La alternativa del discurso naturalista no resulta, en el fondo, mucho menos preocupante. La idea de una naturaleza que ha sido corrompida por la acción maléfica de la tecnificación puede muy bien ser el vehículo de posiciones altamente reaccionarias. No existe ninguna naturaleza en un sentido abstracto. La naturaleza también es una construcción discursiva y, por lo tanto, un artificio de lenguaje. La idealización romántica de la naturaleza debe ser cuestionada tanto como la fetichización de la tecnología. Ello, por supuesto, no significa desatender los legítimos esfuerzos llevados a cabo por los movimientos ecologistas, que precisamente se distinguen por contextualizar el sentido de lo natural en un discurso político y no en el romanticismo reaccionario del retorno a las fuentes originarias incontaminadas.

Mientras en épocas anteriores el conservadurismo tendía a idealizar el pasado y a acentuar la nostalgia por una imaginaria Edad de Oro que era menester recobrar, las formas modernas de algunos sectores conservadores han convertido el futuro —al que presentan con la misma imaginería que antes le otorgaban al pasado— como la Tierra Prometida a la que seremos conducidos por el carro triunfante de la tecnología. Uno de los aspectos más engañosos y temibles de esta reificación de la tecnología no depende de que, desde el punto de vista empírico, muchos de sus augurios sean dudosamente realizables, sino de que la felicidad se vislumbre bajo la forma de un sistema social presuntamente apolítico y superador de todas las diferencias ideológicas. Bajo esta apariencia, sin duda se esconde el demonio de un neoliberalismo que, a fin de realizar sus designios, manipula los eternos sueños humanos induciendo en ellos el espejismo del progreso. No es muy difícil reconocer que la confianza absoluta en el misticismo tecnológico obedece a la misma lógica que subyace a la creencia en la «mano invisible» del mercado. Que el progreso se haya verificado en incontables aspectos del saber humano no significa que esa tendencia sea una ley natural ni que carezca de «efectos secundarios», en demasiadas ocasiones mucho más graves que los males presuntamente superados.

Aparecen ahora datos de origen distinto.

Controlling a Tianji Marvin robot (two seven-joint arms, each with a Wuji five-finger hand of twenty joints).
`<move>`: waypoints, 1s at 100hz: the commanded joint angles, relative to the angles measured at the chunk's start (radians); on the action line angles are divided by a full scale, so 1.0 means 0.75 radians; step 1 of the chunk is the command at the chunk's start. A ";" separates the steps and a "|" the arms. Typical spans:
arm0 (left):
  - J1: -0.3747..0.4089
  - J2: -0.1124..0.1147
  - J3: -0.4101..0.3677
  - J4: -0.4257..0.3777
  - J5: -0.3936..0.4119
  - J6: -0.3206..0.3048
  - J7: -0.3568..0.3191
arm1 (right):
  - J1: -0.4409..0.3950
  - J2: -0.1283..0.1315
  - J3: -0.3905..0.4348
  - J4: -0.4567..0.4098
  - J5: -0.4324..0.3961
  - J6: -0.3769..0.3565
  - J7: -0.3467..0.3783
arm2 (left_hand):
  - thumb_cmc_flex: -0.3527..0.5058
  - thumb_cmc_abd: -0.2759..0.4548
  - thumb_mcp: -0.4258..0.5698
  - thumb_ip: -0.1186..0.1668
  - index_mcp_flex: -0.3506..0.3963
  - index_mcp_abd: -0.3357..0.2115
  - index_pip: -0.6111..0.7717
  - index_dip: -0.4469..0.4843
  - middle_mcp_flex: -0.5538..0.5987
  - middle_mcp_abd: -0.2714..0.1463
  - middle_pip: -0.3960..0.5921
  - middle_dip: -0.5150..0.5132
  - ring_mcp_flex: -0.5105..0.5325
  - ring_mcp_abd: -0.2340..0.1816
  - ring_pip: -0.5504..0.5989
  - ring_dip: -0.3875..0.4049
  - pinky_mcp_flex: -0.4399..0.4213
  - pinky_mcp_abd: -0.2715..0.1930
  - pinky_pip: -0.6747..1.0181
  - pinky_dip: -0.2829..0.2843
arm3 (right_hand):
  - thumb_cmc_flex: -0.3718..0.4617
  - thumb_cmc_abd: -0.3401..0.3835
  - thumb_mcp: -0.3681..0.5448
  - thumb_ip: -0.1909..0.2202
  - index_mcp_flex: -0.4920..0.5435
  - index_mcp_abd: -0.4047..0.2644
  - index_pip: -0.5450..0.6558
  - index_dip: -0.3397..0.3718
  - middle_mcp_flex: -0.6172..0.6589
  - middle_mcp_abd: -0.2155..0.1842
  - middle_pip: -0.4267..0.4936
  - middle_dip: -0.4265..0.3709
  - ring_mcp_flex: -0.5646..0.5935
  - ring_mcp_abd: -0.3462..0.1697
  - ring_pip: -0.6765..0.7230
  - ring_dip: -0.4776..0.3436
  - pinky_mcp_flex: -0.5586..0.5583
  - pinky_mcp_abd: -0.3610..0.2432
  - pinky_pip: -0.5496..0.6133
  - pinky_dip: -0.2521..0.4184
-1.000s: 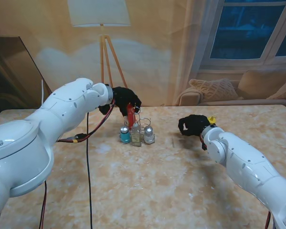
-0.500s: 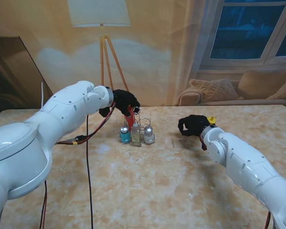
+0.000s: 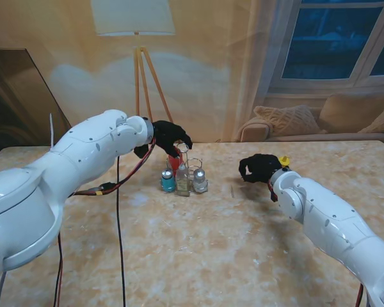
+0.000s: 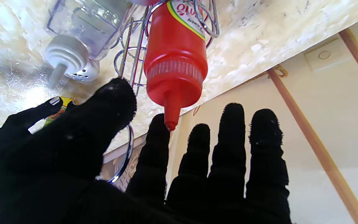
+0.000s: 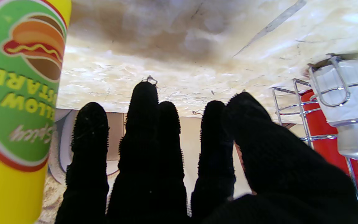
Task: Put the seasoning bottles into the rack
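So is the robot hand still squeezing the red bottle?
No, in the left wrist view the left robot hand has its fingers spread apart, and the red bottle stands free in the wire rack.

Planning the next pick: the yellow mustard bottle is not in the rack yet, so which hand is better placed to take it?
Right. The right hand is open beside the mustard bottle; the left hand hovers open above the ketchup bottle at the rack.

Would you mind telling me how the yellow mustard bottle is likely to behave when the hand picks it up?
The yellow mustard bottle looks like glossy plastic with a smooth label, so it may slip. Tall and narrow, it could tip if nudged. It probably gives under a firm squeeze.
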 commanded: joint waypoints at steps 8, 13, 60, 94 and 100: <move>0.019 0.062 -0.043 -0.122 0.015 0.048 -0.035 | -0.014 -0.007 0.000 -0.008 -0.007 -0.006 0.015 | -0.060 0.057 -0.039 0.039 -0.047 0.002 -0.046 -0.026 -0.065 0.039 -0.024 -0.029 -0.048 0.044 -0.024 -0.046 -0.032 0.033 -0.016 -0.030 | 0.021 -0.035 0.027 0.021 0.006 -0.010 0.018 0.002 0.026 -0.029 0.006 0.001 0.020 -0.011 -0.003 -0.004 0.000 -0.004 -0.001 0.000; 0.030 0.090 -0.066 -0.174 0.025 0.072 -0.043 | -0.015 -0.007 0.001 -0.009 -0.007 -0.007 0.015 | -0.062 0.070 -0.052 0.041 -0.044 0.001 -0.049 -0.024 -0.068 0.045 -0.027 -0.031 -0.049 0.045 -0.020 -0.049 -0.036 0.034 -0.016 -0.030 | 0.020 -0.035 0.026 0.021 0.007 -0.009 0.018 0.002 0.027 -0.029 0.007 0.001 0.019 -0.011 -0.003 -0.004 -0.001 -0.004 -0.001 0.000; 0.291 0.371 -0.518 -0.694 0.351 0.238 -0.044 | -0.059 0.007 0.038 -0.077 -0.046 -0.023 0.020 | -0.056 0.117 -0.113 0.054 -0.037 -0.004 -0.060 -0.005 -0.066 0.047 -0.032 -0.027 -0.062 0.062 -0.001 -0.054 -0.055 0.044 -0.018 -0.025 | 0.018 -0.032 0.023 0.021 0.004 -0.012 0.016 0.002 0.027 -0.032 0.005 0.001 0.019 -0.013 -0.004 -0.005 -0.003 -0.002 -0.002 -0.001; 0.753 0.466 -1.050 -1.086 0.608 0.283 -0.065 | -0.153 0.032 0.124 -0.200 -0.124 -0.001 0.031 | 0.023 0.192 -0.235 0.074 -0.010 0.000 -0.055 0.024 -0.022 0.046 -0.029 -0.004 -0.039 0.065 0.011 -0.036 -0.060 0.054 -0.016 -0.004 | 0.016 -0.026 0.020 0.023 0.002 -0.010 0.016 0.002 0.027 -0.033 0.005 0.001 0.021 -0.015 -0.004 -0.004 -0.005 0.000 -0.003 0.000; 0.835 0.468 -1.115 -1.134 0.636 0.293 -0.037 | -0.171 0.036 0.140 -0.224 -0.139 -0.001 0.033 | 0.032 0.198 -0.239 0.077 -0.003 0.002 -0.052 0.027 -0.016 0.045 -0.026 -0.001 -0.031 0.062 0.016 -0.032 -0.058 0.053 -0.015 -0.003 | 0.016 -0.025 0.018 0.024 0.001 -0.012 0.015 0.002 0.028 -0.034 0.005 0.001 0.021 -0.013 -0.004 -0.004 -0.006 0.001 -0.003 0.000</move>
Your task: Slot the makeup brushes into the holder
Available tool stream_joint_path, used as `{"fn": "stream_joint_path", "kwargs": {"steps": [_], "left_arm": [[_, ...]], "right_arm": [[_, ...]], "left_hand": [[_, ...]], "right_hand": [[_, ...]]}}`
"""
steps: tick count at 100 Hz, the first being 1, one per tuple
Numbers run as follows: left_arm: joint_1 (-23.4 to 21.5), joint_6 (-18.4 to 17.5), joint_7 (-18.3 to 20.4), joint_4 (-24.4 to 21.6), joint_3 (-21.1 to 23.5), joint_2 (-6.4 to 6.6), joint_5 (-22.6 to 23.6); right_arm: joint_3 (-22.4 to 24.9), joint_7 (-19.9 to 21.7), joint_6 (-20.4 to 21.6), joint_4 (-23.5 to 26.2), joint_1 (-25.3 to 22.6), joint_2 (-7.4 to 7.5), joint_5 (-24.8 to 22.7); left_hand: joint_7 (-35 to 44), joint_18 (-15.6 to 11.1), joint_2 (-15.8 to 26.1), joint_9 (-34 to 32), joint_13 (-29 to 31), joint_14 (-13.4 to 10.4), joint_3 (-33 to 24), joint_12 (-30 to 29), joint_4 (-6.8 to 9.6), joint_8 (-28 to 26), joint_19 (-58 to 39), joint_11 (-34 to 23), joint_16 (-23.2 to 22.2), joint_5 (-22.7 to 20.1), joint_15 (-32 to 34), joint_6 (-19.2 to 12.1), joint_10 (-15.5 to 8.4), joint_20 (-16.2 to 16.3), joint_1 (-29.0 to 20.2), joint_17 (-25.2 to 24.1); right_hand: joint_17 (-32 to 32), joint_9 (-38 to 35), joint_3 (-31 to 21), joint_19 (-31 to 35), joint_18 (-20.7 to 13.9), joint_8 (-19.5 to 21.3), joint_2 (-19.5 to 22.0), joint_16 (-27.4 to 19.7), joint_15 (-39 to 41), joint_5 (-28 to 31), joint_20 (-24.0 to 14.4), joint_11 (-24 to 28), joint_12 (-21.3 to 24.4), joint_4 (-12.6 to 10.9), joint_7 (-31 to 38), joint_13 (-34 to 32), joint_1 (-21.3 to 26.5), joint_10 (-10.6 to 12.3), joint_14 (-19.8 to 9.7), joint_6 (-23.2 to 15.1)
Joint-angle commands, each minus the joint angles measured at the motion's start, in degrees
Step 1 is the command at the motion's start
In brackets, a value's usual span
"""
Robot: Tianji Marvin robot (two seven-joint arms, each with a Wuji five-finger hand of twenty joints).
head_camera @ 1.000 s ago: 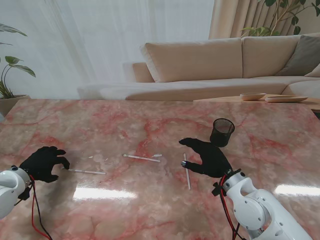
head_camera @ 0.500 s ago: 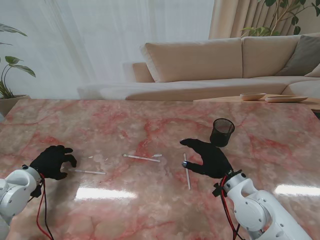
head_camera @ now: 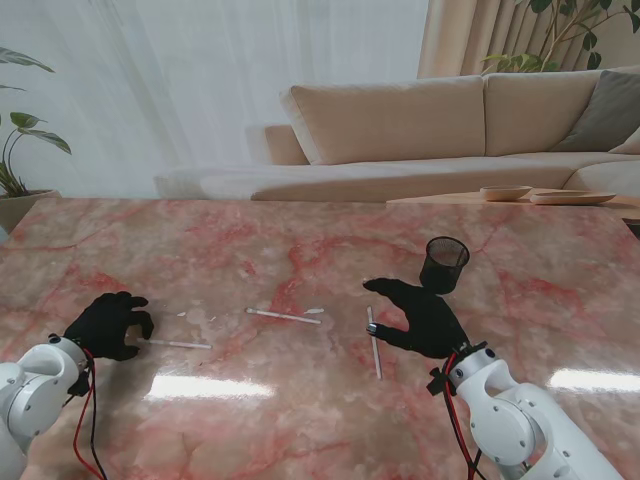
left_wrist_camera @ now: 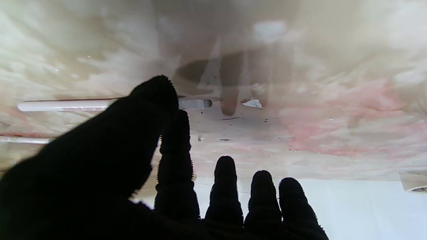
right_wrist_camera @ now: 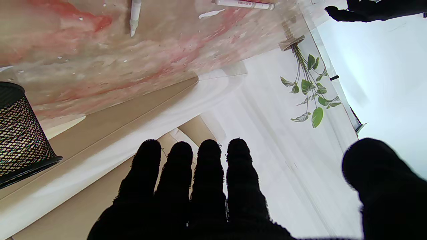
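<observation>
My left hand (left_wrist_camera: pixel 140 160) covering the middle of a white brush (left_wrist_camera: pixel 63 105) — contact with it impossible to judge, mesh holder (right_wrist_camera: pixel 20 133) cut by the frame edge, bristle ends on the tabletop (head_camera: pixel 300 400) too small to make out — my right forearm cropped.

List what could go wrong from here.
1. The left hand reaches for a thin brush lying flat on the slick table; it may roll or slip away.
2. The holder stands right beside the right hand, so a careless move might tip it.
</observation>
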State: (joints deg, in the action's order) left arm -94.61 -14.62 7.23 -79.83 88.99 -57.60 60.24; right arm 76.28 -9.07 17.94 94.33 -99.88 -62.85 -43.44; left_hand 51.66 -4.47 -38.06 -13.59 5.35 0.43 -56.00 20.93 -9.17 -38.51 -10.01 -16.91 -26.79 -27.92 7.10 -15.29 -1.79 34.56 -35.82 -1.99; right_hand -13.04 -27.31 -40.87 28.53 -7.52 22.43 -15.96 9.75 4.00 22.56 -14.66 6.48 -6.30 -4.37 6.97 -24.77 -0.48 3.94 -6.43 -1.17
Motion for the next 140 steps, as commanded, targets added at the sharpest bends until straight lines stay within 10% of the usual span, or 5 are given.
{"fn": "stream_joint_path", "kwargs": {"steps": [1, 88, 140], "left_arm": [[-0.58, 0.16, -0.1, 0.99, -0.68, -0.42, -0.78], [1.71, 3.64, -6.27, 6.97, -5.61, -0.72, -0.81], [1.48, 2.77, -3.65, 7.34, -6.99, 0.16, 2.18]], "right_arm": [[0.14, 0.8, -0.47, 0.11, -0.68, -0.12, 0.2], [1.37, 0.83, -0.8, 1.42, -1.79, -0.11, -0.32], [2.43, 0.63, -0.7, 2.84, -2.21, -0.11, -1.09]], "left_hand": [[0.4, 1.02, -1.99, 1.42, -1.78, 0.24, 0.16, 0.59, -2.2, 0.46, -0.45, -1.27, -0.33, -2.95, 0.85, -2.57, -0.49, 1.28, -2.57, -1.36], [7.66, 1.06, 3.74, -3.92, -0.41, -0.11, 6.35, 0.83, -2.85, 15.87, -2.93, -4.31, -1.66, -18.04, 5.31, -2.21, -1.14, 6.19, -7.74, -1.4], [1.65, 0.11, 8.29, -2.98, -1.28, -1.39, 6.37, 3.23, -3.89, -3.96, 1.25, -6.01, -2.92, -15.36, 2.91, -2.76, -1.25, 0.55, -6.34, -0.84]], "right_hand": [[0.45, -0.51, 1.4, -1.42, -2.13, 0.68, 0.01, -0.18, -0.14, 0.67, -0.1, 0.43, -1.12, 2.21, 0.28, 0.54, 0.94, 0.72, -0.87, -0.73], [0.23, -2.67, 1.84, -1.12, -2.17, 0.72, 0.02, 0.27, 0.17, 1.3, -0.33, 1.51, -2.98, 2.2, 0.61, -0.14, 1.82, 1.28, -1.48, -0.9], [0.11, -3.81, 2.32, -0.85, -2.04, 0.61, 0.57, 0.45, 0.29, 1.61, -0.54, 2.05, -4.25, 2.26, 0.75, -0.49, 2.44, 1.44, -1.51, -1.03]]}}
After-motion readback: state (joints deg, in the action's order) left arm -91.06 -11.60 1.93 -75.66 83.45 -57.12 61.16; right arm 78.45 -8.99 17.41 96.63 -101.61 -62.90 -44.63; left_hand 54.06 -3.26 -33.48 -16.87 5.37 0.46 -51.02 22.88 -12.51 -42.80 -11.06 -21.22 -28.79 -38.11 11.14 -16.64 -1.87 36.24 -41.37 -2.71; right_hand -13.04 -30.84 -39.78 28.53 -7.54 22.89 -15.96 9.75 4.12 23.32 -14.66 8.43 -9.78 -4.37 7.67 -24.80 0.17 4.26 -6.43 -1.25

Sobre este tema vale la pena citar a John Gray quien, de una manera muy freudiana, explica:

Los que creen en el progreso —ya sean marxistas, anarquistas, socialdemócratas o neoconservadores, o positivistas tecnocráticos— conciben la ética y la política como si fuesen una ciencia, de tal modo que cada paso hacia adelante permite nuevos avances futuros. Creen que la mejora en la sociedad es acumulativa, y que la eliminación de un mal implicará la desaparición de otros en un proceso siempre abierto. Pero los asuntos humanos no muestran signo alguno de sumarse en esa forma: lo que se gana siempre puede perderse y a veces —es el caso del retorno de la tortura como técnica aceptada de guerra y de gobierno— en un abrir y cerrar de ojos. El conocimiento humano tiende a aumentar, pero los humanos no por ello se vuelven más civilizados. Siguen propensos a toda clase de barbarie y mientras el crecimiento del saber les permite incrementar las condiciones materiales, también aumenta el salvajismo de sus conflictos9.